Depuis la découverte du corps sans vie de Gabby Petito, la police de Moab est sous le feux des projecteurs. Pour rappel, la jeune Américaine, très présente sur les réseaux sociaux, avait mystérieusement disparu lors de son périple dans l’Ouest des Etats-Unis avec son fiancé. Une disparition ayant ému tout le pays. Le FBI avait annoncé ce mardi que sa mort était le résultat d'un homicide . Depuis, la police locale est vivement critiquée pour ne pas avoir agi, alors qu'elle avait arrêté le couple il y a quelques semaines en raison d'une dispute.

Les forces de l'ordre avaient été alertées par un passant. Sur les images filmées par la bodycam de l'une des policières s'étant rendues sur place, on peut découvrir Gabby Petito très bouleversée, en train de pleurer dans une voiture. Un agent lui demande alors de sortir du véhicule pour mieux comprendre la situation. " Nous nous sommes disputés ce matin à propos de questions personnelles. Je souffre parfois d’un trouble compulsif. Je me suis excusée parce que c’est là que je peux devenir vraiment méchante ", a alors expliqué la jeune fille.

La dispute dont elle fait mention aurait éclaté plus tôt dans la journée lorsque Brian Laundrie , le fiancé de la victime, serait monté dans le van avec les pieds sales. Sur les images, on peut d'ailleurs apercevoir que le jeunes homme a quelques égratignures au visage. " Elle a essayé de me prendre les clés. J’ai ensuite essayé de la calmer, mais elle s’est mise à hurler avec son smartphone ", a-t-il expliqué aux agents. Finalement, le couple a insisté sur le fait qu’ils étaient amoureux et qu’il ne s’agissait que d’une dispute. Puisque la situation semblait avoir retrouvé son calme, les policiers les ont laissés partir, en leur conseillant toute de même de dormir séparément cette nuit-là.

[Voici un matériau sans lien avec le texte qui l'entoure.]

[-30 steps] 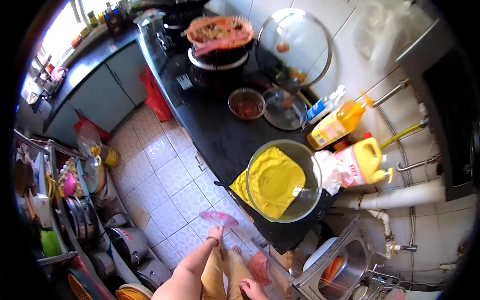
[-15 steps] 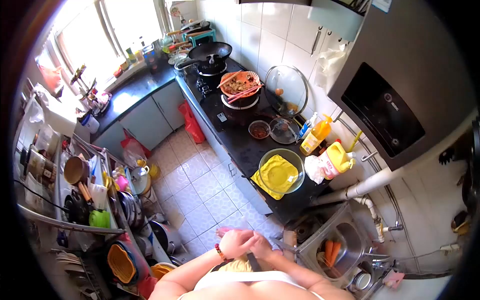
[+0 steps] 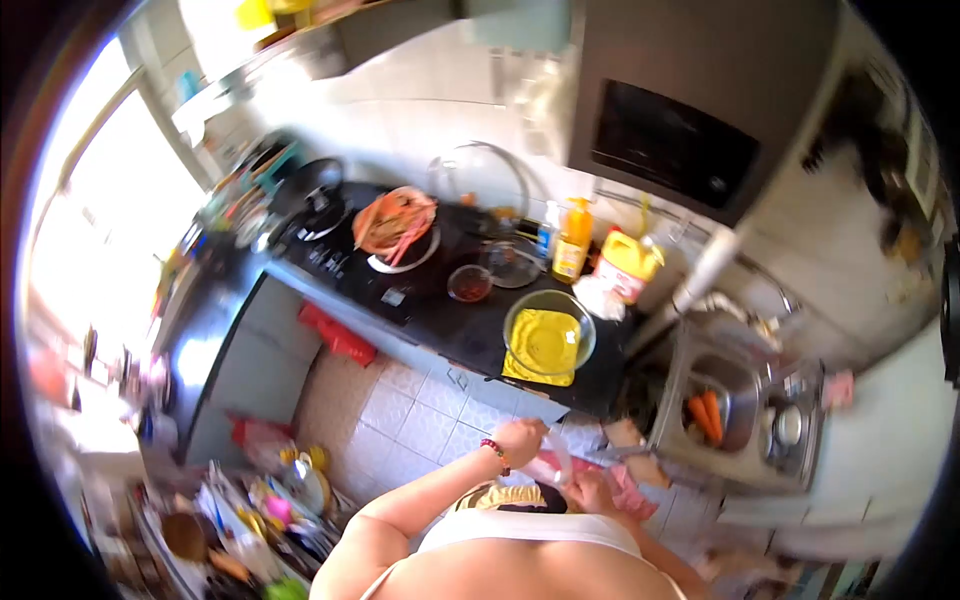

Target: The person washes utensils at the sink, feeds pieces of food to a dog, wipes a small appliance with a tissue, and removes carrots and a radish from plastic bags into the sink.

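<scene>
My left hand (image 3: 521, 441), with a beaded bracelet at its wrist, is held in front of my body with its fingers closed. A whitish, translucent strip (image 3: 562, 458) runs from it to my right hand (image 3: 591, 491), which is closed at the strip's lower end. Blur hides what the strip is and the exact finger positions. Below and beside the right hand shows a pink-red crumpled thing (image 3: 630, 492). Beyond my hands, on the black counter, a glass bowl (image 3: 590, 338) stands over a yellow cloth (image 3: 535, 372).
Along the counter (image 3: 440, 335) stand a stove with an orange dish (image 3: 397, 222), a small bowl (image 3: 469, 284), glass lids and bottles (image 3: 572, 240). At right, a metal sink (image 3: 745, 450) holds carrots (image 3: 705, 416). Crowded shelves (image 3: 215, 535) stand at lower left.
My view has swung to the right. My hands were close together; now they are apart with the translucent strip between them. The pink-red thing has come into view.
</scene>
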A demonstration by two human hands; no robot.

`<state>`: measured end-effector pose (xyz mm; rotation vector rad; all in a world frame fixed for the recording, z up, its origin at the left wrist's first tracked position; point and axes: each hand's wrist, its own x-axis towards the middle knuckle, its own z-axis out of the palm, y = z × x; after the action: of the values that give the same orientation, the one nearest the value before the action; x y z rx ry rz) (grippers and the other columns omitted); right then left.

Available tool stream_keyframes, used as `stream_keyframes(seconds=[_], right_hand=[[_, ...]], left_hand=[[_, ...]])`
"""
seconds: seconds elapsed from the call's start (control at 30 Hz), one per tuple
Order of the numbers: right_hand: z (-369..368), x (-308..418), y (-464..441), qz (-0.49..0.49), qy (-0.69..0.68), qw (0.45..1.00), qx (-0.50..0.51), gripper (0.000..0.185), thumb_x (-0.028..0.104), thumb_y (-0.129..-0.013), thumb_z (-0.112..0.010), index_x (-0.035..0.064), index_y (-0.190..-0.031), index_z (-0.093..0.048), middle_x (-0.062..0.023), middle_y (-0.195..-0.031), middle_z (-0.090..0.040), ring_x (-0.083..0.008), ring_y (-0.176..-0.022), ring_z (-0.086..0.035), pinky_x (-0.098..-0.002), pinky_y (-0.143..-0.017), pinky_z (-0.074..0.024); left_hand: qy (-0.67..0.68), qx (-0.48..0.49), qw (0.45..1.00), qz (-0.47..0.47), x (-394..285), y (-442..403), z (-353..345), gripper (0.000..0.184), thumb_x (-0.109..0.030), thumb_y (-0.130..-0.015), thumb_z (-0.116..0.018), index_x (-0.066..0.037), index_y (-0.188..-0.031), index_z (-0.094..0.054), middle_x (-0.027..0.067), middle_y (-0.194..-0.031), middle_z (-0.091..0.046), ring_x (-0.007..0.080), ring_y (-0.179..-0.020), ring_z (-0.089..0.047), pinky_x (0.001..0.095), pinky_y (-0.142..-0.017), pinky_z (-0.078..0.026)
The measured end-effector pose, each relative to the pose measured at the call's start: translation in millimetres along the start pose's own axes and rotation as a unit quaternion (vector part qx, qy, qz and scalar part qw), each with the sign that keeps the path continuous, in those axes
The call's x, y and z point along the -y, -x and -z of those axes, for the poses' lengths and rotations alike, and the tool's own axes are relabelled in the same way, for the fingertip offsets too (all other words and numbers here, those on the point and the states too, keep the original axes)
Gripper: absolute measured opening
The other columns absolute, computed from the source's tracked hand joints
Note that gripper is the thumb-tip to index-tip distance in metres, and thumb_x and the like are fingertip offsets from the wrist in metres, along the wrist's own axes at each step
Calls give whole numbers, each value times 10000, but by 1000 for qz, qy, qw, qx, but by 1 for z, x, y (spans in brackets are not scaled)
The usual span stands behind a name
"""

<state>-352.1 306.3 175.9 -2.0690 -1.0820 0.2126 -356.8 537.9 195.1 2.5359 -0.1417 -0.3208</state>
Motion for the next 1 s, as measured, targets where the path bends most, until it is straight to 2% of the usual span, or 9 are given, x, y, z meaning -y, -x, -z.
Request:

Mais suite à la tournure qu'a pris les événements, Melissa Hulls, l'une des policières impliquée dans l'arrestation du couple, regrette aujourd'hui de ne pas avoir agi autrement. " Ce n’était un bon jour pour personne. Nous pensions avoir pris la bonne décision en les quittant. C’est difficile d’y penser maintenant parce que j’ai l’impression que j’aurais pu en dire plus pour l’aider. C’est difficile de ne pas douter de moi. Si seulement j’avais dit plus, si seulement j’avais trouvé les bons mots pour lui faire croire qu’elle méritait plus ", a-t-elle déclaré à Deseret News. Elle regrette notamment d'avoir peut-être parlé de manière un peu trop franche, puisqu'elle avait qualifié la relation du couple de " toxique ". " Je lui ai conseillé de reconsidérer sa décision, je lui ai demandé si elle était heureuse dans sa relation avec lui. J’ai dit que c’était l’occasion pour elle de prendre un chemin différent, de changer de vie ". Un conseil que Gabby Petito a préféré ne pas suivre. Néanmoins, la policière a répété qu'elle n'avait pas considéré que la jeune femme se trouvait en situation de danger. " Je n’aurais pas qualifié la relation de dangereuse. Si nous avions eu la moindre raison de penser que l’un d’entre eux était en danger, nous les aurions séparés ", a-t-elle poursuivi.

Mais depuis que le corps de la jeune fille a été retrouvé, les images filmées par les forces de l'ordre ont fait le tour du web et ont été visionnées plusieurs millions de fois. Dès lors, les critiques à l'égard de la réaction de la police fusent. " Il est facile de parler avec du recul. Nous devons examiner les faits auxquels nous étions confrontés à ce moment-là et ne pas laisser nos émotions déterminer la décision. Si vous restez coincé dans des ‘et si’, vous ne pouvez pas faire ce travail. Il faut en tirer des leçons et passer à autre chose, sinon vous ne pourrez pas aider une autre Gabby ", a conclu la policière.